Ex-ceptional parenting: Former partners need to work together when raising children
Clifford recalls being heartbroken. She and her relatives huddled together in the winter sunshine. Her mom and sister and aunt listened to her anguish, and then they suggested that she take a parenting class. They said, "You need help learning to work with the father of your child."
After all, they reminded her, little Gabe is only 2. You and Brady have a lot of years ahead of you as parents of the same child. Perhaps surprisingly, Clifford appreciated the suggestion.
Clifford's aunt, Becky Otsuka, is the director of a foster-care program in Weber County. Clifford respects Otsuka's knowledge about how to relieve the stress in children's lives.
So Clifford decided to learn more about parenting with the ex-partner and she thought some of her friends might like to learn more as well. She asked her aunt to come talk to the single mom's group at Weber State University. Then, Otsuka began thinking about how to narrow the topic. She knows of a wealth of research on various aspects of parenting with the ex-partner.
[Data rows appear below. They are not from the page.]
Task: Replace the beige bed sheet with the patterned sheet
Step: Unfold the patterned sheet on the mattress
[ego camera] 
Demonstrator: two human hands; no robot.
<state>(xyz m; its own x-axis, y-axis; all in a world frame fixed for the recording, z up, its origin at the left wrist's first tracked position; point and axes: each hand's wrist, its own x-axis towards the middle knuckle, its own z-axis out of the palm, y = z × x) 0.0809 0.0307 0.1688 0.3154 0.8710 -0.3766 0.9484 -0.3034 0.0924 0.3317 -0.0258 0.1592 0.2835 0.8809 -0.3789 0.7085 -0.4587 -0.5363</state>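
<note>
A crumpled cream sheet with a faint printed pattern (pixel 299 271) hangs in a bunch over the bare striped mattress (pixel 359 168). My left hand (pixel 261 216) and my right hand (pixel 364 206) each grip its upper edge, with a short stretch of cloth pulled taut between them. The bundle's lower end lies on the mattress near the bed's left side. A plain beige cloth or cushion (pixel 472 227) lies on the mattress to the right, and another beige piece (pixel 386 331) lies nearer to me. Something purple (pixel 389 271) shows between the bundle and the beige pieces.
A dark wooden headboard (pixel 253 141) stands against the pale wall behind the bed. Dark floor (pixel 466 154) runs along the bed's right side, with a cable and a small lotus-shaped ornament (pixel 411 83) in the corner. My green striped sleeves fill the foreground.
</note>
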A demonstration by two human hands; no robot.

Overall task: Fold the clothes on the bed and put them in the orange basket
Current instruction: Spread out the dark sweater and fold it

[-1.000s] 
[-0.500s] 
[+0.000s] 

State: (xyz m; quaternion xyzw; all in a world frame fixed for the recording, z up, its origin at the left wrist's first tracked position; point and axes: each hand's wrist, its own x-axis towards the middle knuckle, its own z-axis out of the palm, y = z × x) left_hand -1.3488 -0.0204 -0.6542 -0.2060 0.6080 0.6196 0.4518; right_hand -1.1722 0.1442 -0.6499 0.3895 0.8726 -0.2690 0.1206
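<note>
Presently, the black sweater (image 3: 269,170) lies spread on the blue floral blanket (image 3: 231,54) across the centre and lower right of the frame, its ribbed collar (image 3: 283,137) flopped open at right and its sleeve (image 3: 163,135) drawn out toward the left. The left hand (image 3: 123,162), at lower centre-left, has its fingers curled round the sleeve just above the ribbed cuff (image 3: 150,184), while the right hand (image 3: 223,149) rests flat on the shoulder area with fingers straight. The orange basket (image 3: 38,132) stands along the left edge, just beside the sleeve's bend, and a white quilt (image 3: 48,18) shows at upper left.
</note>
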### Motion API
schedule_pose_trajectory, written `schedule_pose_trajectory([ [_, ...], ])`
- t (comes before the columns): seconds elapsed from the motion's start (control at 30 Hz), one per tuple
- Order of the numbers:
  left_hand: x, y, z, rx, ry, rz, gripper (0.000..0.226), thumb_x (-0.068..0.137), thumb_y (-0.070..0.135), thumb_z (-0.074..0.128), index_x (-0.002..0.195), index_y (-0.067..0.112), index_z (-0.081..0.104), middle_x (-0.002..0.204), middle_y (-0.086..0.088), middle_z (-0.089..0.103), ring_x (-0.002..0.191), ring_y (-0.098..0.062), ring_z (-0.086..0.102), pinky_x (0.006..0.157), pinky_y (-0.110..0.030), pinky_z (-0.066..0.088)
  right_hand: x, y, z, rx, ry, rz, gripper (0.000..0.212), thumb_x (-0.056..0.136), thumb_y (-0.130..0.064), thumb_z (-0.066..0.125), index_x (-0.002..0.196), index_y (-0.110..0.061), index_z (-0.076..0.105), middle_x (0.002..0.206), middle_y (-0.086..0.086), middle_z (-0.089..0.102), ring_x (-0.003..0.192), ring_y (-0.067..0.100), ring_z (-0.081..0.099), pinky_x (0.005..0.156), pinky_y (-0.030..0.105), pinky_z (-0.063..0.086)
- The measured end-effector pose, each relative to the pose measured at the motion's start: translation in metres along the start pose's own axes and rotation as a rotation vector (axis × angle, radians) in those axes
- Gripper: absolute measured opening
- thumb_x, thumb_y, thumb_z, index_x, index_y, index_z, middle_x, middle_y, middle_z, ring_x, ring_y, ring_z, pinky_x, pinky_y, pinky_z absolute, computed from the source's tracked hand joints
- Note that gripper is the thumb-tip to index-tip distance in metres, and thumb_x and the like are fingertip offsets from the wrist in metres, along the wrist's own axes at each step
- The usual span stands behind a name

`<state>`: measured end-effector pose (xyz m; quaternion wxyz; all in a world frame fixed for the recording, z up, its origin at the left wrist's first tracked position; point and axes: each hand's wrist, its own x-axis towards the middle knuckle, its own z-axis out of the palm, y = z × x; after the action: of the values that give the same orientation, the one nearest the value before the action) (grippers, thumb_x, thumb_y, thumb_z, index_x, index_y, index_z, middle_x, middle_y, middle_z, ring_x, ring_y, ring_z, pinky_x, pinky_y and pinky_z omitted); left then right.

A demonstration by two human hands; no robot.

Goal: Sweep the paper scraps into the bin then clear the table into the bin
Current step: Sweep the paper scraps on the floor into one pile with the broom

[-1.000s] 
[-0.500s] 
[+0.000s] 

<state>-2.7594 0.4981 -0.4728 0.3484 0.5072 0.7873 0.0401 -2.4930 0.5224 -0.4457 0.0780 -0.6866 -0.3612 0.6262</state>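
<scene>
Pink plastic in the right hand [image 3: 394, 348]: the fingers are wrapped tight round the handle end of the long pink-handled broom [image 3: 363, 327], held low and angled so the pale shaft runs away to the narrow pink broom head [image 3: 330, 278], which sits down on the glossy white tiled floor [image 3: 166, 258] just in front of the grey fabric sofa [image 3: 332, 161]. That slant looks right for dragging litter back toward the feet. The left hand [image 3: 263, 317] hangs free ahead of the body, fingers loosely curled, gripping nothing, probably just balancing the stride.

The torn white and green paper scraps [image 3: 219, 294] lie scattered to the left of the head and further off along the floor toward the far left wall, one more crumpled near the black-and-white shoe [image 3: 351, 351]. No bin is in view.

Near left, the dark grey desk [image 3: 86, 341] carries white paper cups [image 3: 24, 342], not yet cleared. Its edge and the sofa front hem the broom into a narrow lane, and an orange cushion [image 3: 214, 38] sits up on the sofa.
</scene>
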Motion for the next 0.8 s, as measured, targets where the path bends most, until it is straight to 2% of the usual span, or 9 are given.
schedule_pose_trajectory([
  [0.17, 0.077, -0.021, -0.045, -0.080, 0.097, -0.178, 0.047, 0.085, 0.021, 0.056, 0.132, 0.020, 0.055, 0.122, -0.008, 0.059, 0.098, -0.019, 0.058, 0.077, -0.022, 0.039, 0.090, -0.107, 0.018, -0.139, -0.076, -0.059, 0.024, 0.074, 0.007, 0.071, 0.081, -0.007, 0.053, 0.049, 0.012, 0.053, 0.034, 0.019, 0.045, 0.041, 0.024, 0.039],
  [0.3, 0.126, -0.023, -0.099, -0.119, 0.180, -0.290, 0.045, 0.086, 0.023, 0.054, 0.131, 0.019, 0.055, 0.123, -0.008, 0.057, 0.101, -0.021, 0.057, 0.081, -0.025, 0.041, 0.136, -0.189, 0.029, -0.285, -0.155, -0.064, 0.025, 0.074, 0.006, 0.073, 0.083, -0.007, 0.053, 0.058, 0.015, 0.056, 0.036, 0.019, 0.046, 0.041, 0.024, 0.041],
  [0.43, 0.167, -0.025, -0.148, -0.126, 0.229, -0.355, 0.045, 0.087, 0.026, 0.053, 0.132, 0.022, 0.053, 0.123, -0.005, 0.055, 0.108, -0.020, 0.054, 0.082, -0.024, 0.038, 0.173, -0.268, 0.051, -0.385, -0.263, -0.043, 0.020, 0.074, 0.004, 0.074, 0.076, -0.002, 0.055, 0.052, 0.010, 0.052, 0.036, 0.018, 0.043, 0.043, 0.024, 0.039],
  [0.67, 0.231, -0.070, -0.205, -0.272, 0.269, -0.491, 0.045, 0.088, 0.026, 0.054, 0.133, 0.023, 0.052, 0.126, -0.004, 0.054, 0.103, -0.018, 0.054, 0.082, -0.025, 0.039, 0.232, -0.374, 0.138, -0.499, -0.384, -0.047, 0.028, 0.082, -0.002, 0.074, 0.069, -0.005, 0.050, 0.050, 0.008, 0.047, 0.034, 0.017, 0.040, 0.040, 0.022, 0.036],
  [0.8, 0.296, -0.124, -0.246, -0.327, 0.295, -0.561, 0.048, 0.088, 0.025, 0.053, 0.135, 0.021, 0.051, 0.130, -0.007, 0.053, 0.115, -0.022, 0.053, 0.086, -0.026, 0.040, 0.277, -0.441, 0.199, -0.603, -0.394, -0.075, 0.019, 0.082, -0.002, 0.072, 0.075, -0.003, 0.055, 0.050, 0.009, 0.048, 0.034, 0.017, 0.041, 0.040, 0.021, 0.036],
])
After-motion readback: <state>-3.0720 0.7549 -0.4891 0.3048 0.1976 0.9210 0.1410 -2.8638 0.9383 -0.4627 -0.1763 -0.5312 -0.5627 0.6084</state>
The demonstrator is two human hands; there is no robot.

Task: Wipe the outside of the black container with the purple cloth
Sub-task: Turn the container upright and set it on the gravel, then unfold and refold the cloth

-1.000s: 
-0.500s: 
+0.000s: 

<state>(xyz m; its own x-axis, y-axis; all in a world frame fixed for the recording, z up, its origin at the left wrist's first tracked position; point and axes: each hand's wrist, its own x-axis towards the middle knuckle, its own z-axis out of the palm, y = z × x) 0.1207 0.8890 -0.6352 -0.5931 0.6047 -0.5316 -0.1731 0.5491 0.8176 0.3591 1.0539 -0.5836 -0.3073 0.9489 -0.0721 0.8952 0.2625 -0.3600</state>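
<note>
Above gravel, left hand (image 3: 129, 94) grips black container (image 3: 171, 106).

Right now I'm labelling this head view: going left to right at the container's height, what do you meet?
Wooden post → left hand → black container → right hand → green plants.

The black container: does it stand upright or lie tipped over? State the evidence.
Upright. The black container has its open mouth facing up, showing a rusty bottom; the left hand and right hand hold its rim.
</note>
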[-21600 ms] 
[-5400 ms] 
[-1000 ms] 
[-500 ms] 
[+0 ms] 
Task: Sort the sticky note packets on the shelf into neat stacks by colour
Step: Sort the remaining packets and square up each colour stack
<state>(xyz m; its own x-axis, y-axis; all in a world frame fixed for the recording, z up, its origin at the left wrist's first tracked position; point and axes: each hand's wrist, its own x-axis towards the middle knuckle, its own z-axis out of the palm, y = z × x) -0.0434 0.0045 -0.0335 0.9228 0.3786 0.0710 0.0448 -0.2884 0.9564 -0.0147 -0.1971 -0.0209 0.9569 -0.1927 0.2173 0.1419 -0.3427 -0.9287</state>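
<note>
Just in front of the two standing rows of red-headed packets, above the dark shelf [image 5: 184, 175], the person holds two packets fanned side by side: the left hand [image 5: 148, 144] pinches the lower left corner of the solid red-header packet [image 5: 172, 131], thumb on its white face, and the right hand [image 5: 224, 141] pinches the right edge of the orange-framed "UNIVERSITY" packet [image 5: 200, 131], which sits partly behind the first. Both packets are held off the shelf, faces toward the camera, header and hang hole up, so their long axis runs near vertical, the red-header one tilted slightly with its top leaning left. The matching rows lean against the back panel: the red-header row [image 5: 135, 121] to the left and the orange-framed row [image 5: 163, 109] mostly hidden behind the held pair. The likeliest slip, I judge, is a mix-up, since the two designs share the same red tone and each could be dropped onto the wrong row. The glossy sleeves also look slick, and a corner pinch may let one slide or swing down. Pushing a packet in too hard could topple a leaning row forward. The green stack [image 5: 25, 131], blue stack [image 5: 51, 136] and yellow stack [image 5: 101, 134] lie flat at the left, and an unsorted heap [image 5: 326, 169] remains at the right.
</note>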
Otsuka explained: When you can see and appreciate something in your child that comes from the other parent difficult as that may sound you will build your child's self-esteem.
"I agree it is a good concept," says Rick Miller, director of the School of Family Life at Brigham Young University. Unfortunately, Miller says, he knows a number of parents who can't stand a certain aspect of their child's behavior or appearance precisely because it reminds them of their ex-partner.
"It is really important to separate the two," he notes. It is important not to attach a negative connotation to the ways your child reminds you of your ex.
Still, even if you don't dislike your child's characteristics, even if you aren't exactly negative, you may not be quite ready to admire your child for being like the other parent.
Perhaps you can't imagine yourself saying, "No wonder you are such a good baseball player, your mom is a good baseball player." You might not be able to bring yourself to say, "Your dad did such a good job of designing and building our fence; I wonder if you get your artistic abilities from him?"
Maybe you believe such statements would be good for your child, but you can't say them. That's OK, says Brian Higginbotham, Family Life Extension Specialist at Utah State University. "You have to be sincere about your compliments or they aren't helpful."